▶ Work to be completed
What you return must be every line from the beginning of the data through the line holding "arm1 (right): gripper", unchanged.

▶ Available records
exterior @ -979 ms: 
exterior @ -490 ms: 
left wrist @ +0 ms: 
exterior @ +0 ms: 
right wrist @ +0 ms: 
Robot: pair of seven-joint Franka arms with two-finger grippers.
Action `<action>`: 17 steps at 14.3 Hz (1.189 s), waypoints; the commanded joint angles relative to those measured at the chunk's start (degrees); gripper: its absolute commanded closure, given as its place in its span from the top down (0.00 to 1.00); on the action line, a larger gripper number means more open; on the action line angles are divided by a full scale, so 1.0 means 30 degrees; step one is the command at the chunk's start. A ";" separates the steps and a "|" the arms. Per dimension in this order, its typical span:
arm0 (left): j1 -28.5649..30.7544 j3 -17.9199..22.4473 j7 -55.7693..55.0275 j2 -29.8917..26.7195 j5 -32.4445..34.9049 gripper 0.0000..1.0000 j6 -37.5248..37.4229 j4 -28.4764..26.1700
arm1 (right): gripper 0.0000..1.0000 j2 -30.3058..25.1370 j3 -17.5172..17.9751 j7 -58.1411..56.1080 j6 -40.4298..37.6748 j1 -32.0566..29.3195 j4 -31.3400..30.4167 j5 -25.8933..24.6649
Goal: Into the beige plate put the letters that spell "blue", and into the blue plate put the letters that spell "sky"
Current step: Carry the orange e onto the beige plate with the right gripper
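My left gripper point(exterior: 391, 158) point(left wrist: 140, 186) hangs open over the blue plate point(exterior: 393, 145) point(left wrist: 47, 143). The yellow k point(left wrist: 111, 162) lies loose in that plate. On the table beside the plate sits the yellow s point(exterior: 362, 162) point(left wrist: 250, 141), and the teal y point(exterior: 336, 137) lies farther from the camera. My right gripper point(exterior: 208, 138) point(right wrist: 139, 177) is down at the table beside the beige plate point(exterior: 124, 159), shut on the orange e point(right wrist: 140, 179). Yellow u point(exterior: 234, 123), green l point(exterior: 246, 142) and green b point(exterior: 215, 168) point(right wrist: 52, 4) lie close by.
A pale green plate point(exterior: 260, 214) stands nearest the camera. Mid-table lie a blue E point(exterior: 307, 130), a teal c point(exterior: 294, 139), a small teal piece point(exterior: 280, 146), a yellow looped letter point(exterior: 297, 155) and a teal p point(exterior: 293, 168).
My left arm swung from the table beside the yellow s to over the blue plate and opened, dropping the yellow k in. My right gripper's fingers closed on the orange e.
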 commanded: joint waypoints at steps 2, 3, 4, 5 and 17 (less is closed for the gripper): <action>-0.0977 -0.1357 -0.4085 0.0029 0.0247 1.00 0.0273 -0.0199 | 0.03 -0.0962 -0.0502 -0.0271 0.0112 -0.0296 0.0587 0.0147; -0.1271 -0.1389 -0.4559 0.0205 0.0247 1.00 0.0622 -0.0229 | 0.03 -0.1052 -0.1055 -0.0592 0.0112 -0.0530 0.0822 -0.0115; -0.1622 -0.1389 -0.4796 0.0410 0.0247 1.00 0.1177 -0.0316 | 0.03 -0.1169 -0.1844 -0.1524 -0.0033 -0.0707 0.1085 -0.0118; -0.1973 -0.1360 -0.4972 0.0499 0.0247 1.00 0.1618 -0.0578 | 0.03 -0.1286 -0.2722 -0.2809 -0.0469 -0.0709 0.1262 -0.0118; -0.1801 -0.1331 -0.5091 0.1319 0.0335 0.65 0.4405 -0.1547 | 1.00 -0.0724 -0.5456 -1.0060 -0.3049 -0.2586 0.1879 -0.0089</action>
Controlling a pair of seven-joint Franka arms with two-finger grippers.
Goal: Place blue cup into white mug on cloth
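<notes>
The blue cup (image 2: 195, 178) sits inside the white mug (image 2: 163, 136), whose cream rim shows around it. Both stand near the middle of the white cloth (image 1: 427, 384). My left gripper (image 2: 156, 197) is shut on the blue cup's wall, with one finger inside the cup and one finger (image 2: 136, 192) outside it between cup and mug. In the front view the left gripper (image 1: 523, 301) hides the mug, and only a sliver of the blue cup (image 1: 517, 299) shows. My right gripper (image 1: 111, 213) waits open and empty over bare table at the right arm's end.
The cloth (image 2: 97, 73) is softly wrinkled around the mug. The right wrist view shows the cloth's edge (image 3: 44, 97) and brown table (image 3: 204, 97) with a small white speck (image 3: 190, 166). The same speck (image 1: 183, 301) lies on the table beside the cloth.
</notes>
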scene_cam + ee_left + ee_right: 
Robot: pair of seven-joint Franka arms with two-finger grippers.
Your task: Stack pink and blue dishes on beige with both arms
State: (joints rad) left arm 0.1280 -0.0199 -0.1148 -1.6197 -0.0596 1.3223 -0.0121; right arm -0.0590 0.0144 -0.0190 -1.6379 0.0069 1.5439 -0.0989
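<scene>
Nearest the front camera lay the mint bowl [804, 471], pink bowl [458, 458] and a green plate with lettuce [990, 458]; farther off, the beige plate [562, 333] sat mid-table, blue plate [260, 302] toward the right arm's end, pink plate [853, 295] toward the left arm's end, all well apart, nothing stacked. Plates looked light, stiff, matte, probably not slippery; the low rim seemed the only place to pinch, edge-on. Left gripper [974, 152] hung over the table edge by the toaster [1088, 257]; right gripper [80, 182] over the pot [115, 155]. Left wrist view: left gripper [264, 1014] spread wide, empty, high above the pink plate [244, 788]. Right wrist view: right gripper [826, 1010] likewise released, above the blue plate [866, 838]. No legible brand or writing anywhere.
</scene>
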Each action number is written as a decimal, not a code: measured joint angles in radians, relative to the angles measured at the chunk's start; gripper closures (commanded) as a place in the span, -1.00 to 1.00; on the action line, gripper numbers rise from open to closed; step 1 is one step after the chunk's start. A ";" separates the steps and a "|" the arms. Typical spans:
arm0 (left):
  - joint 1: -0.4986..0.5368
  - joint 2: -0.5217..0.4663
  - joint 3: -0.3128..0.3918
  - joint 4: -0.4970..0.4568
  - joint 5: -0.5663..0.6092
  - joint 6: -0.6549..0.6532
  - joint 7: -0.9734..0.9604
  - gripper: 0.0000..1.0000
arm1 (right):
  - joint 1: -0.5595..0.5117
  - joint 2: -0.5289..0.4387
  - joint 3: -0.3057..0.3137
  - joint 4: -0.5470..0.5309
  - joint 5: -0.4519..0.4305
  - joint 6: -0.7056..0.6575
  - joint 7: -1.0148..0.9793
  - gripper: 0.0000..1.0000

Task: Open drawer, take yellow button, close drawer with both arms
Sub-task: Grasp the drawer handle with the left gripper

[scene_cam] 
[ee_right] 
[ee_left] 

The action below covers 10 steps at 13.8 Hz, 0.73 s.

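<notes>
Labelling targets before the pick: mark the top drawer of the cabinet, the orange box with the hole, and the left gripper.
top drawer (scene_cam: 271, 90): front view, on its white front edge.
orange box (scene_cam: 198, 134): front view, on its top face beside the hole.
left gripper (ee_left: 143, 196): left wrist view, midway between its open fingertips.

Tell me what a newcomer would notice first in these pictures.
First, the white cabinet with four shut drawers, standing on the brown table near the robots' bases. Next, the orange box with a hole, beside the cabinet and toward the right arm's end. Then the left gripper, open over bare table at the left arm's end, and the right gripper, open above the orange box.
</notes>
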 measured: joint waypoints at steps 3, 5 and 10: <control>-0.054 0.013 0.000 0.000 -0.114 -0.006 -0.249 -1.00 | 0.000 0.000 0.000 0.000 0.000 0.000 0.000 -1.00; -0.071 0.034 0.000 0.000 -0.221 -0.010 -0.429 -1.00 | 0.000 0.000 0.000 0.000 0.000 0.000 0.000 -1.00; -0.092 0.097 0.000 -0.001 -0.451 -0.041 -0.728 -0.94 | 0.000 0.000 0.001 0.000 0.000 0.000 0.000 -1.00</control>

▶ Answer box
exterior @ -979 ms: 
exterior @ -490 ms: 
left wrist @ +0 ms: 
exterior @ +0 ms: 
right wrist @ +0 ms: 
Robot: pair of seven-joint Franka arms with two-finger grippers.
Action `<action>`: 17 steps at 14.3 Hz (1.189 s), waypoints; the commanded joint angles relative to those measured at the chunk's start (degrees); gripper: its absolute commanded closure, given as its place in its span from the top down (0.00 to 1.00); on the action line, a larger gripper number means more open; on the action line angles are divided by a full scale, so 1.0 means 30 degrees; step one is the command at the chunk's start. A ";" separates the steps and a "|" the arms. Per dimension in this order, its typical span:
arm0 (left): j1 -28.5649..30.7544 j3 -17.9199..22.4473 j7 -55.7693..55.0275 j2 -29.8917..26.7195 j5 -32.4445..34.9049 gripper 0.0000..1.0000 j6 -37.5248..37.4229 j4 -28.4764..26.1700
arm1 (right): gripper 0.0000..1.0000 j2 -30.3058..25.1370 j3 -17.5172..17.9751 j7 -58.1411..56.1080 j6 -40.4298..37.6748 j1 -32.0566..29.3195 j4 -31.3400..30.4167 j5 -25.8933..24.6649

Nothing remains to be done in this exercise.